简体   繁体   English

Apache Spark:加入两个具有不同分区器的 RDD

[英]Apache Spark: Join two RDDs with different partitioners

I have 2 rdds with different set of partitioners.我有 2 个带有不同分区器的 rdds。

case class Person(name: String, age: Int, school: String)
case class School(name: String, address: String)

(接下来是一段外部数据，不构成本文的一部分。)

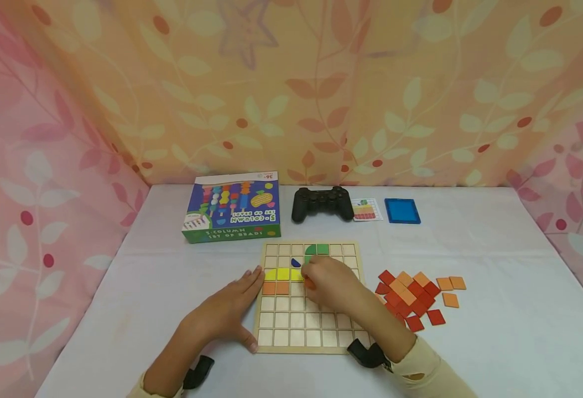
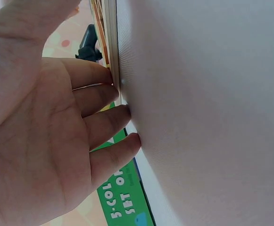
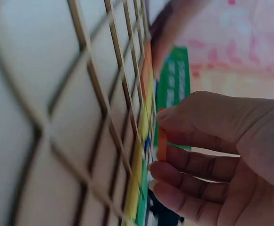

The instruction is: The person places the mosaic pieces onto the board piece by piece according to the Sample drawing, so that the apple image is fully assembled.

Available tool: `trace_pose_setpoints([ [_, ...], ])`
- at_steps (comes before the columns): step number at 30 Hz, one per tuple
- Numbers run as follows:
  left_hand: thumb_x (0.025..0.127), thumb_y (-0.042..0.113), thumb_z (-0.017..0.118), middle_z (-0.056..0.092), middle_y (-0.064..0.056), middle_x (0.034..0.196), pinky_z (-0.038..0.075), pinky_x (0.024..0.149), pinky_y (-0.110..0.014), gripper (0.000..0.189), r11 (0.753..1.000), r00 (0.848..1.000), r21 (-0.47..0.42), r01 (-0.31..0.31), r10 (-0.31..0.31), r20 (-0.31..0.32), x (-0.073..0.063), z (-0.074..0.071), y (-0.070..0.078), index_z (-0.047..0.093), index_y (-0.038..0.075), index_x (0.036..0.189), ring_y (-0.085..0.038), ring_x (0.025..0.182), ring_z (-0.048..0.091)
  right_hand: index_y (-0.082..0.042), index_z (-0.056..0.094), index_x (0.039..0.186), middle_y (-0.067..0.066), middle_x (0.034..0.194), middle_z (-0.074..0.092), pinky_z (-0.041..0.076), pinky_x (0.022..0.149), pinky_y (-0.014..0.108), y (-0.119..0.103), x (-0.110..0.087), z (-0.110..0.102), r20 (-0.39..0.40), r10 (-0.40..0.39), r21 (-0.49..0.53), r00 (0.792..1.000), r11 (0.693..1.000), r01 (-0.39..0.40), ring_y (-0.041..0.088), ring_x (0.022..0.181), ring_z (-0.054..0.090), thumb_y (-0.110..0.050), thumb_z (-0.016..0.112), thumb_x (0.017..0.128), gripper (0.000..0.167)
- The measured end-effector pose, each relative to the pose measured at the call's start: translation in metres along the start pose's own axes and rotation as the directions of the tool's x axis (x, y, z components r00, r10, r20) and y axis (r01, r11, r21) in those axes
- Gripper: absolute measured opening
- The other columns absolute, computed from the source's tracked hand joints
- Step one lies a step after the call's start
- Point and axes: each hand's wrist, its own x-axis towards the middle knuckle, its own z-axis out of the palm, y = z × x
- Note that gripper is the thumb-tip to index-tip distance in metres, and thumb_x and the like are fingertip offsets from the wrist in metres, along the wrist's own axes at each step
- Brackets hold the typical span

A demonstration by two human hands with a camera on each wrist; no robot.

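A wooden grid board (image 1: 289, 320) lies on the white table. My left hand (image 1: 222, 309) rests along its left edge with fingers extended, and the fingertips touch the board's side in the left wrist view. Over the middle of the board, my right hand (image 1: 333, 283) pinches an orange square tile (image 3: 162, 141) between thumb and fingers. Yellow tiles (image 1: 283, 274) fill a row of cells, partly hidden by that hand. Below them at the left sit two orange tiles (image 1: 282, 288). Green pieces (image 1: 323, 249) and a dark blue piece (image 1: 295, 262) lie higher up.
Loose red and orange tiles (image 1: 416, 293) are piled right of the board. Behind it stand a bead-set box (image 1: 232, 207), a black game controller (image 1: 323, 203), a pattern card (image 1: 367, 210) and a blue square tray (image 1: 402, 211). Patterned curtains surround the table.
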Motion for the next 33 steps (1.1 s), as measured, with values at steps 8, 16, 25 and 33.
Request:
trace_pose_setpoints([
  [8,0.047,0.054,0.095,0.017,-0.007,0.166,0.026,0.117,-0.051,0.141,1.000,1.000,-0.010,-0.007,0.007,-0.009,0.000,0.000,0.000,0.024,0.007,0.160,-0.029,0.151,0.018,-0.010,0.071,0.078,-0.001,0.074,0.057,0.048,0.058,0.024,-0.016,0.009,0.018,-0.018,-0.122,-0.076,0.992,0.990,0.120,0.016,0.070,0.057,-0.002,0.077,0.079,0.011],
  [16,0.047,0.054,0.095,0.017,-0.006,0.166,0.026,0.118,-0.050,0.141,1.000,1.000,-0.006,-0.014,0.014,-0.011,0.001,0.000,-0.002,0.024,0.007,0.160,-0.027,0.151,0.016,-0.007,0.073,0.083,0.001,0.078,0.064,0.054,0.066,0.027,-0.016,0.012,0.023,-0.071,-0.131,-0.046,0.989,0.991,0.128,0.017,0.073,0.062,-0.002,0.078,0.085,0.007],
  [25,0.046,0.055,0.095,0.016,-0.006,0.166,0.026,0.118,-0.049,0.142,1.000,1.000,0.003,-0.005,0.005,-0.007,0.000,0.000,-0.002,0.024,0.007,0.160,-0.027,0.151,0.016,-0.009,0.075,0.093,-0.001,0.086,0.067,0.056,0.074,0.030,-0.007,-0.001,0.014,-0.052,-0.022,0.128,0.998,0.991,0.029,0.014,0.079,0.062,-0.002,0.077,0.087,0.010],
  [33,0.047,0.052,0.096,0.017,-0.008,0.166,0.026,0.118,-0.050,0.142,1.000,1.000,-0.001,-0.015,0.015,-0.010,0.000,-0.001,0.000,0.024,0.006,0.159,-0.028,0.151,0.016,-0.008,0.076,0.095,0.000,0.088,0.068,0.055,0.076,0.033,0.024,-0.027,-0.013,-0.020,0.177,0.160,0.984,0.972,-0.172,0.016,0.080,0.059,0.000,0.077,0.084,0.014],
])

rdd1 is the RDD of Person , which I have partitioned based on age of the person, and then converted the key to school . rdd1Person的 RDD,我根据人的age进行了分区,然后将 key 转换为school

val rdd1: RDD[Person] = rdd1.keyBy(person => (person.age, person))
                            .partitionBy(new HashPartitioner(10))
                            .mapPartitions(persons => 
                                 persons.map{case(age,person) => 
                                    (person.school, person)
                            })

rdd2 is the RDD of School grouped by name of the school. rdd2是按School name分组的School的 RDD。

val rdd2: RDD[School] = rdd2.groupBy(_.name)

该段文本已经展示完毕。